Required work = Look through the listing for the string "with" and copy out every line that holds it.

Source data =
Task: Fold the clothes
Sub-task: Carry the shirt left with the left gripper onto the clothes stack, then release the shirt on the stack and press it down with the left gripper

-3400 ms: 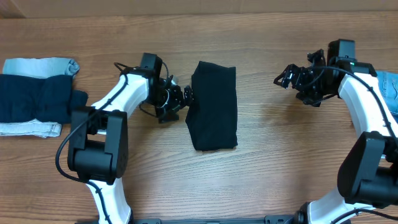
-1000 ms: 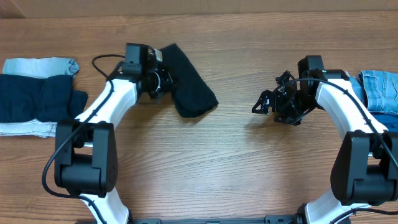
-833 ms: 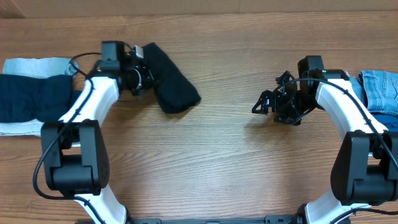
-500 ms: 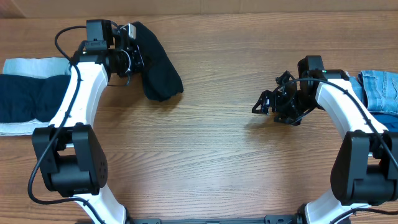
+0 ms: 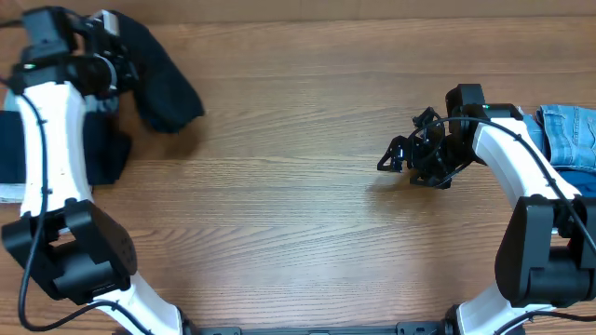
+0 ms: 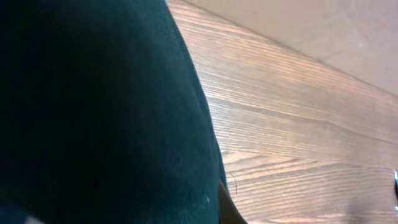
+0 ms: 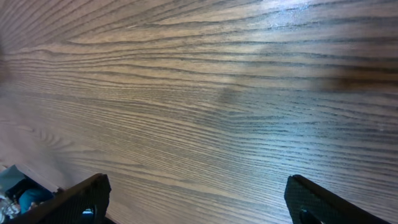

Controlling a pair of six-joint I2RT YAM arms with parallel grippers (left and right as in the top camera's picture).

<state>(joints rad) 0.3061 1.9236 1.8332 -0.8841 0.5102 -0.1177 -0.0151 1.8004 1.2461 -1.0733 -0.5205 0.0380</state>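
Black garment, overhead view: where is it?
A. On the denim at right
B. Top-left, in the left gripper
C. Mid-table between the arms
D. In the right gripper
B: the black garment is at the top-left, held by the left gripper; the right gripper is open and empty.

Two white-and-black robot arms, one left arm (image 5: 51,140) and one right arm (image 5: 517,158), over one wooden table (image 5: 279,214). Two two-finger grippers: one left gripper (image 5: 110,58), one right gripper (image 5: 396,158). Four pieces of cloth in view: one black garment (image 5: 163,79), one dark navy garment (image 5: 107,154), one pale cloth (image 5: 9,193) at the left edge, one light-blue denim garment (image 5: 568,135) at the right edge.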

Task solution =
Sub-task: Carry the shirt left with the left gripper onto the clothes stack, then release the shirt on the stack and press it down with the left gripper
Controlling a pair of six-joint I2RT YAM arms with parallel grippers (left and right as in the top camera's picture).

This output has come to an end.